Может быть, тезис о временности настроений имеет силу только для анализа избранных феноменов? Как можно найти временной смысл в вялом расстройстве, пропитывающем «серую обыденность»? И как обстоит с временностью настроений и аффектов подобно надежде, радости, воодушевлению, веселости? Что не только страх и ужас экзистенциально фундированы в бывшести, но и другие настроения, станет ясно, достаточно лишь назвать феномены подобно скуке, печали, грусти, отчаянию. Конечно, их интерпретацию надо поставить на более широкую базу разработанной экзистенциальной аналитики присутствия. Но и феномен, подобно надежде, казалось бы, целиком фундированный в настающем, должен соответствующим образом анализироваться, подобно страху. В отличие от страха, относящегося к malum futumm, надежду характеризуют как ожидание bonum futurum. Но решающим для структуры феномена оказывается не столько «будущий» характер того, к чему относится надежда, сколько скорее экзистенциальный смысл самого надеюсь. Характер настроения лежит и здесь первично в обнадеженности. Надеющийся как бы включает себя тоже в надежду и ведет себя навстречу обнадежившему. Это опять же предполагает некую достигнутость. Что надежда противоположно удручающей тревоге облегчает, говорит лишь, что это расположение в модусе бытия-бывшим оказывается отнесено к тяжести. Приподнятое, лучше поднимающее настроение онтологически возможно лишь в экстатично-временном отношении присутствия к брошенному основанию себя самого.
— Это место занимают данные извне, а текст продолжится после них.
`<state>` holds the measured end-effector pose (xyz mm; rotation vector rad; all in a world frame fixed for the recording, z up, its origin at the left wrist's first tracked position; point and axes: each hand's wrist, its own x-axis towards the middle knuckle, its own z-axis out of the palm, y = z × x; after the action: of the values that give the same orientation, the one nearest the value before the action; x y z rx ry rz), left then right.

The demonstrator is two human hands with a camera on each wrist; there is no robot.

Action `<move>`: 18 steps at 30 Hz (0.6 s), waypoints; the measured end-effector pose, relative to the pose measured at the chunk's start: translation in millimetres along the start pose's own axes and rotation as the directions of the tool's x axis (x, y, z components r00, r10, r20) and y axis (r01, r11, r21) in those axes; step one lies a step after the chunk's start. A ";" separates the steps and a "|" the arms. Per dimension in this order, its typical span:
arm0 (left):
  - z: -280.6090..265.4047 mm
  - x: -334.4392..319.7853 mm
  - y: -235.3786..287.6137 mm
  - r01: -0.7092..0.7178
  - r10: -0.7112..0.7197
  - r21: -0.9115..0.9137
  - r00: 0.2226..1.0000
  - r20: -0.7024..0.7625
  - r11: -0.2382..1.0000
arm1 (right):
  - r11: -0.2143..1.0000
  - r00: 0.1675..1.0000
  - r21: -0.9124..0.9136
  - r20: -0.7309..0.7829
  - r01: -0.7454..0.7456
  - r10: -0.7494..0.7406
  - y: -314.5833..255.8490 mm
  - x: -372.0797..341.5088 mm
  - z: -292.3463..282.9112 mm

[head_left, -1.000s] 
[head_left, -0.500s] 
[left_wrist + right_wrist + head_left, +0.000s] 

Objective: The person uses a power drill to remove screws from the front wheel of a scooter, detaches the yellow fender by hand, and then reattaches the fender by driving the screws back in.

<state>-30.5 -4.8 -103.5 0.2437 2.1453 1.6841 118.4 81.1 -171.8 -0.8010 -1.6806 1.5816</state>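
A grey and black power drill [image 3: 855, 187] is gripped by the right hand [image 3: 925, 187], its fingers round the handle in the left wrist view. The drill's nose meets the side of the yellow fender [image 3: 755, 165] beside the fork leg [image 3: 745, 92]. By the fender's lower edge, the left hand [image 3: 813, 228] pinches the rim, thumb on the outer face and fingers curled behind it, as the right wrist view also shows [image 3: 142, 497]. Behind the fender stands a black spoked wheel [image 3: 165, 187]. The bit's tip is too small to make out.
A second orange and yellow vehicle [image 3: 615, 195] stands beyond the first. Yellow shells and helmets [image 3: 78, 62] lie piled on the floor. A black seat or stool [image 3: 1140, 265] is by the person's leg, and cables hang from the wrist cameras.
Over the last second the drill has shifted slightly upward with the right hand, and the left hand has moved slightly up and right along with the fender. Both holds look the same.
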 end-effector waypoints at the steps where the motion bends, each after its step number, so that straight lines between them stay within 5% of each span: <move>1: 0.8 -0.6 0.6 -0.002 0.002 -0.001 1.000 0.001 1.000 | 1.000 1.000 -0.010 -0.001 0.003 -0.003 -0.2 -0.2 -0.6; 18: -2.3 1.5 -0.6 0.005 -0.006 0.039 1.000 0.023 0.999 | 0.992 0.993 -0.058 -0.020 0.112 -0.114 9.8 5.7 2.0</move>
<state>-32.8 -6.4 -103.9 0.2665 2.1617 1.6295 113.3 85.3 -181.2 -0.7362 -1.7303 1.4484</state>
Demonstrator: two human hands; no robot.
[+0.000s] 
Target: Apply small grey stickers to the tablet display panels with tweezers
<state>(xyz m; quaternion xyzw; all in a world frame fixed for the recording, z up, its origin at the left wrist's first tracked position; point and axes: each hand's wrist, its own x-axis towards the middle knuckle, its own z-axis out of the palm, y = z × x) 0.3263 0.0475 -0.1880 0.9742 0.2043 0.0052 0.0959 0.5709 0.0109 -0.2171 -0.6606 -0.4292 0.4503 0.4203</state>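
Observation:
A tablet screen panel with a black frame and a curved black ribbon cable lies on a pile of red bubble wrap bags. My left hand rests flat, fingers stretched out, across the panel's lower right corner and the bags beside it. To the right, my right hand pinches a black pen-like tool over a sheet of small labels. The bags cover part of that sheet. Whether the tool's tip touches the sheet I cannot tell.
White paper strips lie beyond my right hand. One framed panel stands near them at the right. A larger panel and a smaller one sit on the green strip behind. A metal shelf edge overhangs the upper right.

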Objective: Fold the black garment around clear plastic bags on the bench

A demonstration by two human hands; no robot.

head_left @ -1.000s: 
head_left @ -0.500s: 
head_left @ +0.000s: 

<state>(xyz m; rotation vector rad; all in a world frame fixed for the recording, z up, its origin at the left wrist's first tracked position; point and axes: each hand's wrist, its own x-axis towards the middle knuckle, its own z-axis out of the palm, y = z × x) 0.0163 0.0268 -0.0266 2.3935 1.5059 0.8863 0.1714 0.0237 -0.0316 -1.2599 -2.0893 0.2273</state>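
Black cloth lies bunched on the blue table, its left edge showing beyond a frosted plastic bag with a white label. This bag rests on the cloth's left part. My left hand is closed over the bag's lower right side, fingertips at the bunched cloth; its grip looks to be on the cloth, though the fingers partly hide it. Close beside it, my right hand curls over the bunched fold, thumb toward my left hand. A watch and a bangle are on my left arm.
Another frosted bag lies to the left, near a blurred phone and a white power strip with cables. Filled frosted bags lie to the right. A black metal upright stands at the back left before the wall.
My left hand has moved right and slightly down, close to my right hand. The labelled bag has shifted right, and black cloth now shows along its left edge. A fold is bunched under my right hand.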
Вялая ненастроенность безразличия, наконец, ни к чему не привязанная, никуда не порывающаяся и отдающая себя тому, что всякий раз приносит день, и при этом известным образом все принимающая, убедительнейше демонстрирует власть забывания в обыденных настроениях ближайшего озабочения. Жизнь по течению, всему «дающая быть» как оно есть, основана в забывшемся отдании себя брошенности. Такая жизнь имеет экстатичный смысл несобственной бывшести. Равнодушие, способное совпадать с захлебывающейся деловитостью, надо четко отличать от ровности. Это настроение возникает из решимости, которая мгновенно-oкa для возможных ситуаций той способности целого бытия, которую размыкает заступание в смерть.
Только сущее, которое по своему бытийному смыслу находит себя в расположении, т. е. экзистируя, всегда уже оказывается бывшим и экзистирует в постоянном модусе бывшести, может быть подвержено аффекту. Аффекция онтологически предполагает актуализацию, а именно так, что присутствие способно возвращаться в ней к себе как уже-бывшему. Как надо онтологически очерчивать возбуждение и волнение чувств в лишь-живущем, как и где вообще бытие животных, к примеру, конституируется «временем», остается проблемой по себе.